Misdirection

It turns out there are dumb questions

There’s no truer a believer in customer surveys than yours truly. Transforming customers into partners and guides is one of the most effective tools for strategic planning and implementation and it’s available to essentially every company.

It’s also a fundamental step in Quadrant Five methodology, so it would be really weird if I wasn’t a big fan.

Of course, there’s a right way and a wrong way to ask a question. Too frequently, I’ll run into a manager who proudly declares that his firm surveyed customers, but is unable to tell me one insight gained from the process. Why? Often, the survey doesn’t match the goals of the company—or the customer.

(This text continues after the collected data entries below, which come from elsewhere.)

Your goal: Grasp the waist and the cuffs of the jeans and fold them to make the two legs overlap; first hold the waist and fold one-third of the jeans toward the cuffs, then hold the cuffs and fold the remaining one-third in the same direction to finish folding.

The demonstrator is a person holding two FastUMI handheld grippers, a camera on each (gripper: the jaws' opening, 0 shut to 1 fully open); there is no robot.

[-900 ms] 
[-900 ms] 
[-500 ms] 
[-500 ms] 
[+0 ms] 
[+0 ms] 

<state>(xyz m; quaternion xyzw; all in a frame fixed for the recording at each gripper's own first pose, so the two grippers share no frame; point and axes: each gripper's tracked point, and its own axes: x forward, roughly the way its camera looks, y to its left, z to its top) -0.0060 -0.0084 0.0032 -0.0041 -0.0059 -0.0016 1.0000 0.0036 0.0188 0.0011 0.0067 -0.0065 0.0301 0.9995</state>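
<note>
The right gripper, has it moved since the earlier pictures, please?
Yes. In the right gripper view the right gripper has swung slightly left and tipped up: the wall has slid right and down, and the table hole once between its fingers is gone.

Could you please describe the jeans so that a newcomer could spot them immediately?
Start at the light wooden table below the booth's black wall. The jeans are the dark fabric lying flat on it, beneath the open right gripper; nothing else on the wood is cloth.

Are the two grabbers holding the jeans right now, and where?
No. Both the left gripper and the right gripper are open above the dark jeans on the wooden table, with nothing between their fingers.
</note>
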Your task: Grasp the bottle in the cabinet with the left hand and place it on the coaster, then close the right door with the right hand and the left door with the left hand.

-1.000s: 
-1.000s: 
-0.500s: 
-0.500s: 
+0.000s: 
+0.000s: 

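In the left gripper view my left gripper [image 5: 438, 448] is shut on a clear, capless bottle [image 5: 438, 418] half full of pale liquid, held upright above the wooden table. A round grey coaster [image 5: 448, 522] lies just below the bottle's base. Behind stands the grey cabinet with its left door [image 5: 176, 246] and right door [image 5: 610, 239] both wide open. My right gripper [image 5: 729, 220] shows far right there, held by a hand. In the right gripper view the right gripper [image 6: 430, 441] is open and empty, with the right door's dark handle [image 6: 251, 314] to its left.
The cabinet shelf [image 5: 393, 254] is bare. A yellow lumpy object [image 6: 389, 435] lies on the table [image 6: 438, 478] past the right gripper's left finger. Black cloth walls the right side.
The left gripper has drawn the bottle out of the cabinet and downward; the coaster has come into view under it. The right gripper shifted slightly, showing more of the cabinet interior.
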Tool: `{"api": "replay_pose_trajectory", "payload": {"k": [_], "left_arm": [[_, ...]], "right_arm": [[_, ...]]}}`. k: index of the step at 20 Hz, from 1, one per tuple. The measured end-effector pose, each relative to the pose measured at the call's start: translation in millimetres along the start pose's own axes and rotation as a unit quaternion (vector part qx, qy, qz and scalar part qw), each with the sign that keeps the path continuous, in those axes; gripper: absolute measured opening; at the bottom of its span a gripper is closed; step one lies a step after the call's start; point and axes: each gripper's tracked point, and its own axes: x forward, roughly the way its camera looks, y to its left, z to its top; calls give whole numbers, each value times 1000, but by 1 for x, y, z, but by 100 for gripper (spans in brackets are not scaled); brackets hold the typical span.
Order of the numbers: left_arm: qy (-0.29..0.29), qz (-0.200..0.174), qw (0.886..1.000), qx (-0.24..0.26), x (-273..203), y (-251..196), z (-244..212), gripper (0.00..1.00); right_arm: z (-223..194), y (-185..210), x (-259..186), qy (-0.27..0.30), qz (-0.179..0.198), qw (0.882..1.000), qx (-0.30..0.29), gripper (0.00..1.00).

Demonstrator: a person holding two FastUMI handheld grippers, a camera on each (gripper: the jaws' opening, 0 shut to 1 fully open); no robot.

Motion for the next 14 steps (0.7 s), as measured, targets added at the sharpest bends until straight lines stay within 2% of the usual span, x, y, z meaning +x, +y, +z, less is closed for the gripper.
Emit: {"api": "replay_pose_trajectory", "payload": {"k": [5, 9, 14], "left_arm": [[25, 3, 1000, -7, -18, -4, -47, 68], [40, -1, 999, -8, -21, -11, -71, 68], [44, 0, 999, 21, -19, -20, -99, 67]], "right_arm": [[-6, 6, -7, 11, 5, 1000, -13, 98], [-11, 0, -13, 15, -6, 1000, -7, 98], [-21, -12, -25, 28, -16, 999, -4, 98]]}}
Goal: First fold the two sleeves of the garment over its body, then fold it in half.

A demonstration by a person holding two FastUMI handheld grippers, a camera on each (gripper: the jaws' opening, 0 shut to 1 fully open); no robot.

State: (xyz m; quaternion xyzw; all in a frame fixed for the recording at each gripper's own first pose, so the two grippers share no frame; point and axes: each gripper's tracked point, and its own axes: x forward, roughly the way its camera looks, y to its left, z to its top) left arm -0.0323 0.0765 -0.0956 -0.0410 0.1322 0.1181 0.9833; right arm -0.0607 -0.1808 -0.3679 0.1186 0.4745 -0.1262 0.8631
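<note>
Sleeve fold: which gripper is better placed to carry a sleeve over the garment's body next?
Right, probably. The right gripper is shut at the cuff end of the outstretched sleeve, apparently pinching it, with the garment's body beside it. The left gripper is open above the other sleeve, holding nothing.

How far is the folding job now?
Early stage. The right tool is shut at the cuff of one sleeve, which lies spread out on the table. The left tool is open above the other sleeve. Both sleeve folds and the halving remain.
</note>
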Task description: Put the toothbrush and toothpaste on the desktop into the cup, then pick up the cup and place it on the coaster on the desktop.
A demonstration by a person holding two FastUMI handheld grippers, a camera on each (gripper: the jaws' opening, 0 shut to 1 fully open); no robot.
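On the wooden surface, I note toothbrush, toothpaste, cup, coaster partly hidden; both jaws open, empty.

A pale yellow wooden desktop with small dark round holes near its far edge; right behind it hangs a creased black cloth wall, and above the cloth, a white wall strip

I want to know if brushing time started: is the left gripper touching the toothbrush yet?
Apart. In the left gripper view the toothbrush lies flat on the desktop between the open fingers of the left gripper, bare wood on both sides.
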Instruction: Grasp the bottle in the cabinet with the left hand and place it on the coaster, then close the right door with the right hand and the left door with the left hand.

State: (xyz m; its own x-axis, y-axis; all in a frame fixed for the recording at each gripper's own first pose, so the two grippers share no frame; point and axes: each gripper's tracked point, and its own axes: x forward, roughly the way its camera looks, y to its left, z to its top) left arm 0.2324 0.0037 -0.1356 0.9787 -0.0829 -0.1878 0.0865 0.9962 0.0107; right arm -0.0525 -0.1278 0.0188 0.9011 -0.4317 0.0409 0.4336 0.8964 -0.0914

Here are a few of the more common mistakes we’ve seen over the years:

  • Point system. Often, customers will be asked to rank something on a 10-point scale, with 1 being bad and 10 being great. After all the numbers are collected, though, nobody knows why different customers gave different scores. Ten-point scales have their uses, but they are very limited when it comes to identifying the “why” behind any answers.
  • Direct Questions. Direct questions lead customers to focus on data points and specifics, which might sound great on the surface. It isn’t. If you want to know who the customer would vote for if the election were held today, ask that directly. If you want to know how they would respond to a 10% price increase, more subtlety is needed.
  • Nuts and bolts. Questions that get too detailed or overly focused on internal operational issues put the customer in the position of figuring out your business for you. It’s one thing to ask a customer about your delivery service, but another to ask if you should add an evening shift of drivers.
  • Loaded questions. If a question is almost guaranteed to get a specific type of answer, why bother asking it?

There are other potholes and landmines, of course, but this is a short list for starters. Of course, it also makes a difference if you do your inquiry by phone, fax or email, when you do it, which customers you ask, and so on.